=== WORK REQUIRED ===
Using the entries that follow, collect the lines where the word "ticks" appears.

[Dataset records]
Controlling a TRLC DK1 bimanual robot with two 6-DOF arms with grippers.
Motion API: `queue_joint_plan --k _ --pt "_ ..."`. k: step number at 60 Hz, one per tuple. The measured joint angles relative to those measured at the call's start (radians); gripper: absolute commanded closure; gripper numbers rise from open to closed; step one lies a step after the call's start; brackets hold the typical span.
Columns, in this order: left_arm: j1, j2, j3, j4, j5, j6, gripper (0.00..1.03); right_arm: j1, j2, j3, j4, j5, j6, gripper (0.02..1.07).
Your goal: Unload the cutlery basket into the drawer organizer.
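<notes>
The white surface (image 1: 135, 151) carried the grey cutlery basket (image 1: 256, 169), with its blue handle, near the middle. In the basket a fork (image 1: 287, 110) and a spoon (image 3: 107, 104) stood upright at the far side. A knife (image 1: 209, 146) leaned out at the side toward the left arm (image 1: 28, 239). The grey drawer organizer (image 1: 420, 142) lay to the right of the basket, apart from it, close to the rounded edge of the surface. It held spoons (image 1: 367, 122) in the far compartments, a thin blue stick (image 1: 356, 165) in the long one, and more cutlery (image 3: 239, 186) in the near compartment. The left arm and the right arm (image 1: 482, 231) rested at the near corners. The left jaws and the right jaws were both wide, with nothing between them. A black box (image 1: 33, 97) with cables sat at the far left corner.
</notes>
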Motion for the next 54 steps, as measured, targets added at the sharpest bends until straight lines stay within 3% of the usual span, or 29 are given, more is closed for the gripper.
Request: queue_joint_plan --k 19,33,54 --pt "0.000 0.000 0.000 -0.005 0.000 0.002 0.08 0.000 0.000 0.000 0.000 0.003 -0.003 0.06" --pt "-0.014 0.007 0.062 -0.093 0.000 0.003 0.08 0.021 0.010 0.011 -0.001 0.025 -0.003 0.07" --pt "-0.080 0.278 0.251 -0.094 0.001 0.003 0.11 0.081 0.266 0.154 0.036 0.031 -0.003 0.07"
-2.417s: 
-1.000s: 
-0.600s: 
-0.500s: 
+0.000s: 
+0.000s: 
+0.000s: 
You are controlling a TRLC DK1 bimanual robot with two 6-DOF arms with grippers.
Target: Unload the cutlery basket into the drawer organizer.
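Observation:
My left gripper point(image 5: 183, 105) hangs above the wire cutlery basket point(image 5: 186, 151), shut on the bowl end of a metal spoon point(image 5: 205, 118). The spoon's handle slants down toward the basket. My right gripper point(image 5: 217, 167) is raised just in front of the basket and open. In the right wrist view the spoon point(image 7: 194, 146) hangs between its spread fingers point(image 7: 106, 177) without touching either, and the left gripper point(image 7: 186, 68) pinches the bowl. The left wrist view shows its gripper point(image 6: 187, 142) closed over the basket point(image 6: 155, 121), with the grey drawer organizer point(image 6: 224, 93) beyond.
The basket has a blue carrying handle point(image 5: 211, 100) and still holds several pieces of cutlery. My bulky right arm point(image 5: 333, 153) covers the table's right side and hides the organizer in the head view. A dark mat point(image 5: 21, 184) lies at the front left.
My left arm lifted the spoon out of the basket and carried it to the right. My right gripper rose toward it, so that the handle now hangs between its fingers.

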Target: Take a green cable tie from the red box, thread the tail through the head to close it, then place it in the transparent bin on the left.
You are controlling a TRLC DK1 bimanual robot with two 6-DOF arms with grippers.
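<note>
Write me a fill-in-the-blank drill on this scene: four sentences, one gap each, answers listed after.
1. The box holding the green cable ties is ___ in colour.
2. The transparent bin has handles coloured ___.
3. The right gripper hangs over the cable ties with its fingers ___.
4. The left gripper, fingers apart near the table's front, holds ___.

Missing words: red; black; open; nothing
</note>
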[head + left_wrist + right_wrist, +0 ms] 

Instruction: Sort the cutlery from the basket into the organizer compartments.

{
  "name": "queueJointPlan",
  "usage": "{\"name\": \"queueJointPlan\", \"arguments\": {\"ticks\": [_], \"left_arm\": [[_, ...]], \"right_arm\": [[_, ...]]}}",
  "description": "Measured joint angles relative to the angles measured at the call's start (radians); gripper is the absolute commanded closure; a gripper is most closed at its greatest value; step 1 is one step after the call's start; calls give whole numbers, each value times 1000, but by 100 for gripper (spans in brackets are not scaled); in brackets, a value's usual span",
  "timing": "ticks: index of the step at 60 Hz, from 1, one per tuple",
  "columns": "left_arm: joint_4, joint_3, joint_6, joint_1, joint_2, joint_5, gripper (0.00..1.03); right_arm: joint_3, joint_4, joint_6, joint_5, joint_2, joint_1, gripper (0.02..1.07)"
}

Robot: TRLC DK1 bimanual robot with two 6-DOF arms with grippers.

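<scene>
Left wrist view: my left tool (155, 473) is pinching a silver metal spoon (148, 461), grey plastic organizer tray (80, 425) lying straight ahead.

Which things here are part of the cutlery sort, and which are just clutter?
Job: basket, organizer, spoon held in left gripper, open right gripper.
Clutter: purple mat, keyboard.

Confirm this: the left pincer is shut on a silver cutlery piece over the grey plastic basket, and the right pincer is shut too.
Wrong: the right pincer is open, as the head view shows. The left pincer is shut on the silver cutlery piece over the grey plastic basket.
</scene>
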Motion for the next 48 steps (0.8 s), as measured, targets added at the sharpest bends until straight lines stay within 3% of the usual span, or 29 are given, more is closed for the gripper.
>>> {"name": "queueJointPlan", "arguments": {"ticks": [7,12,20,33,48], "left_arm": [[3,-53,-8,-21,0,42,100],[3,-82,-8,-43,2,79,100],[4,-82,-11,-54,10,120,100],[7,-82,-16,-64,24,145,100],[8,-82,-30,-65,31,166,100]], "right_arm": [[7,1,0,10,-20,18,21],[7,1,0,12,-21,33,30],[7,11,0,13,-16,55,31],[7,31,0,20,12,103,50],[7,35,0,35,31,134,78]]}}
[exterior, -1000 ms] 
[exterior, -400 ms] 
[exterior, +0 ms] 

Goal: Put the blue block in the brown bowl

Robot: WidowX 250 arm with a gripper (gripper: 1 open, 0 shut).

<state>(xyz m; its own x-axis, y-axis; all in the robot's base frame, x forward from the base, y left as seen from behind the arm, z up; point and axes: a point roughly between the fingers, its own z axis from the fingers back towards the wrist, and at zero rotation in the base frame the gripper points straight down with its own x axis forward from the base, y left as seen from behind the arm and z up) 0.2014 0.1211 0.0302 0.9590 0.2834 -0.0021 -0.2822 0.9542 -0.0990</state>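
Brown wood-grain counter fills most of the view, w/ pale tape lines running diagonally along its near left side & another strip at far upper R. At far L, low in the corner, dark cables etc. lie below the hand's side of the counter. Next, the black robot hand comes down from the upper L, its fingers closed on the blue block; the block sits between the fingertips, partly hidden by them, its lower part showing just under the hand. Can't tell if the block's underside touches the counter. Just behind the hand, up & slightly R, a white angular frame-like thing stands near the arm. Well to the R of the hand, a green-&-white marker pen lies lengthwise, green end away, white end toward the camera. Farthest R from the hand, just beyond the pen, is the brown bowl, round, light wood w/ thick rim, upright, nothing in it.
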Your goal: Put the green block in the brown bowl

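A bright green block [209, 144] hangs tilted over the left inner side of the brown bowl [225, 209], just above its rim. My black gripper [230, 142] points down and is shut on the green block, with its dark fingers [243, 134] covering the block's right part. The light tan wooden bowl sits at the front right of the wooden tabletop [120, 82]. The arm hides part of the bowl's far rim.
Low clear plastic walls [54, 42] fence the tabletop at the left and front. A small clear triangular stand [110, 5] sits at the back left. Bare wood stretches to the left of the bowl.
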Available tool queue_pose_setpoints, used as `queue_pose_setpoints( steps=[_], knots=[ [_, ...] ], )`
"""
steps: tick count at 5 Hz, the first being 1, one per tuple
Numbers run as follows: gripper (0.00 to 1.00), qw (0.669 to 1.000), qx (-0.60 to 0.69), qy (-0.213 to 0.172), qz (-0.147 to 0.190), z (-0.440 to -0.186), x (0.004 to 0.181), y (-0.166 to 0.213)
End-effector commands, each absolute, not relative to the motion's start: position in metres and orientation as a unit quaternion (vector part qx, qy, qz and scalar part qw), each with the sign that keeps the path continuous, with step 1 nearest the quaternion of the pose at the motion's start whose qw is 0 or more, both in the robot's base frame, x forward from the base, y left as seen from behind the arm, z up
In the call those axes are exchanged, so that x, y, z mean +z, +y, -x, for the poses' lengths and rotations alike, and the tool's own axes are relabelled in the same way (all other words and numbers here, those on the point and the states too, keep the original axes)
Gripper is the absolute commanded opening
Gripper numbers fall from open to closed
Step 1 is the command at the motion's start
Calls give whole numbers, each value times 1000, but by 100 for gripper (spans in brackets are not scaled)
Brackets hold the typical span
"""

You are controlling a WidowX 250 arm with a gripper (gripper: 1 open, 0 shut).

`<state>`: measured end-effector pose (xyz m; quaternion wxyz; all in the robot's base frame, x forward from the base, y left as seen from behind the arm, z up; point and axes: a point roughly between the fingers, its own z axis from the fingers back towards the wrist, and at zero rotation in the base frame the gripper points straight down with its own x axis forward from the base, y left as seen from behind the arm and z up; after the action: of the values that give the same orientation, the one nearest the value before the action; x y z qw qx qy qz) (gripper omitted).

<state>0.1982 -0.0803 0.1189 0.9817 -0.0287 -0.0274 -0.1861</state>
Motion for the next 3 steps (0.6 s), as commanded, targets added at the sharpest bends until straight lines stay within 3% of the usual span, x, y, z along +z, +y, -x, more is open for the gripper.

=== YOUR RESPONSE ===
  "usage": "{\"name\": \"queueJointPlan\", \"arguments\": {\"ticks\": [_], \"left_arm\": [[_, ...]], \"right_arm\": [[_, ...]]}}",
  "timing": "ticks: index of the step at 60 Hz, from 1, one per tuple",
>>> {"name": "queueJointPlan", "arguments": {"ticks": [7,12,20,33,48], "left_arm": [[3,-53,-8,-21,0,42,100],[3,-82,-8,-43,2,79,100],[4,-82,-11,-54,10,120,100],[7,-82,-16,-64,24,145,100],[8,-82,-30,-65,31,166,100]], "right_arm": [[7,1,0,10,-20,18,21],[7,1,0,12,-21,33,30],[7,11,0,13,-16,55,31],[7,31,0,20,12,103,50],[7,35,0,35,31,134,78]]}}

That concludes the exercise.